EXERCISE BRIEF ▸ Within the listing below, how many lines hold "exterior"? Reply with that number and no other text.
============================================================
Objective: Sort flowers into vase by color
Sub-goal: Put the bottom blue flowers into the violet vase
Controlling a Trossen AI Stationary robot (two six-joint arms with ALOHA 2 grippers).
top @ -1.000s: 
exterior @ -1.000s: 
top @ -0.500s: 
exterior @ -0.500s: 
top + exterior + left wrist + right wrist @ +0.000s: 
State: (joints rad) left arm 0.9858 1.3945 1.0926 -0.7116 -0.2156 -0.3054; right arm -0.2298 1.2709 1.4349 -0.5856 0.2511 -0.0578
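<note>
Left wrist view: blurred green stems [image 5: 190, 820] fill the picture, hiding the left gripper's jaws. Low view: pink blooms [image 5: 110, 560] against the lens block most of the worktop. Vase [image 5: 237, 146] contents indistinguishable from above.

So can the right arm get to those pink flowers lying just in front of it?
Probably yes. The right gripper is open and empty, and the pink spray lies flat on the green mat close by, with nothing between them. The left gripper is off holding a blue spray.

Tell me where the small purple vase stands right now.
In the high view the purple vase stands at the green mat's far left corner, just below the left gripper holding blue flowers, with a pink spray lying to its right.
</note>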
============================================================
WRITTEN REPLY ▸ 3